**WHAT IS REQUIRED:** Where an image appears, leave it out; otherwise repeat the data exactly.

**DATA SEGMENT:**

== Segment start ==

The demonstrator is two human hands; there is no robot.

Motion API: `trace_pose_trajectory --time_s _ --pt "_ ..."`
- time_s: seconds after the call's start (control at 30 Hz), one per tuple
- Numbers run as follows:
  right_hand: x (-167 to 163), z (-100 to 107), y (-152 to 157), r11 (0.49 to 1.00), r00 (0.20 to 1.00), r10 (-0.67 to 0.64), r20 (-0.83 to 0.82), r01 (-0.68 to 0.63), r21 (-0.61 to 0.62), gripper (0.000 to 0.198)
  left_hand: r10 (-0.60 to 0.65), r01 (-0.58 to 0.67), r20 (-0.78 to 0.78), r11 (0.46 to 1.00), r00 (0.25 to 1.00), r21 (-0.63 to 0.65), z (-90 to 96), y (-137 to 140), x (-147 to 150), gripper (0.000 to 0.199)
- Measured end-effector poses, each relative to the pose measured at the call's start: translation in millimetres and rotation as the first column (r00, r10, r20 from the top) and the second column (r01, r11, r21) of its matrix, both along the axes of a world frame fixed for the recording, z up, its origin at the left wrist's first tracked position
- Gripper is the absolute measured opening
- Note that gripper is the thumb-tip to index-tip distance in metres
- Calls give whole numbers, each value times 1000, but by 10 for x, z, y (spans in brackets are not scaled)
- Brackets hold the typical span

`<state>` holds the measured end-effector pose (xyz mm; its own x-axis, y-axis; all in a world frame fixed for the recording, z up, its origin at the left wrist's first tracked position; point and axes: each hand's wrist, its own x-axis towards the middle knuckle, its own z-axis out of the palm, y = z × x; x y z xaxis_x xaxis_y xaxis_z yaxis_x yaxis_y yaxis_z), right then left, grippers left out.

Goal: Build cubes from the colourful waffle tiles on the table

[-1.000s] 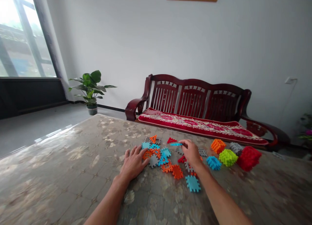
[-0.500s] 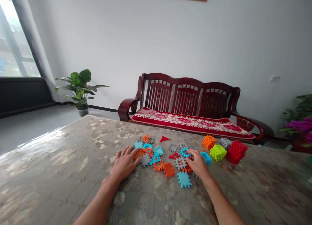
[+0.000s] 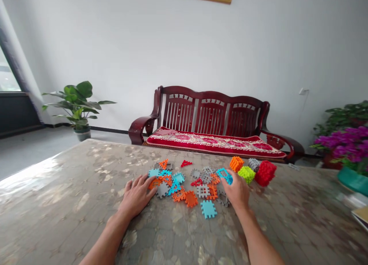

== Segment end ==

**RESULT OF THIS TASK:**
The demonstrator is two human hands; there is no robot.

Motion API: `trace_pose_trajectory --time_s _ --pt "_ ..."`
- time_s: seconds after the call's start (control at 30 Hz), one per tuple
- Numbers run as follows:
  right_hand: x (-167 to 163), z (-100 to 107), y (-152 to 157), r11 (0.49 to 1.00), r00 (0.20 to 1.00), r10 (-0.67 to 0.64), r20 (-0.83 to 0.82), r01 (-0.68 to 0.63), r21 (-0.61 to 0.62), gripper (0.000 to 0.198)
  left_hand: r10 (-0.60 to 0.65), r01 (-0.58 to 0.67), r20 (-0.78 to 0.78), r11 (0.46 to 1.00), r00 (0.25 to 1.00), r21 (-0.63 to 0.65), z (-90 to 96), y (-137 to 140), x (-147 to 150), gripper (0.000 to 0.199)
- Measured end-effector poses, each relative to the pose measured at the call's start: translation in millimetres and rotation as the first column (r00, r10, r20 from the top) and the second column (r01, r11, r21) of its matrix, both along the axes of a world frame fixed for the recording, z up, its origin at the left wrist's first tracked position
- Gripper is the absolute measured opening
- Note that gripper is the thumb-tip to index-tip distance in metres
- Calls give whole numbers, each value times 1000, but by 10 for x, z, y (spans in brackets are not scaled)
- Brackets hold the typical span

`<state>` holds the measured end-effector pose (xyz mm; its own x-axis, y-axis; all in a world frame fixed for the recording, z up, its origin at the left wrist's first tracked position; point and axes: each hand's wrist, its own x-axis towards the middle knuckle, its own z-axis out of the palm, y = z × x; x y z xaxis_x xaxis_y xaxis_z yaxis_x yaxis_y yaxis_z), right then left, grippers left out.

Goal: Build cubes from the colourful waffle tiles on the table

[-1.000s] 
[-0.500s] 
[+0.000s] 

No more output will be added to the exercise.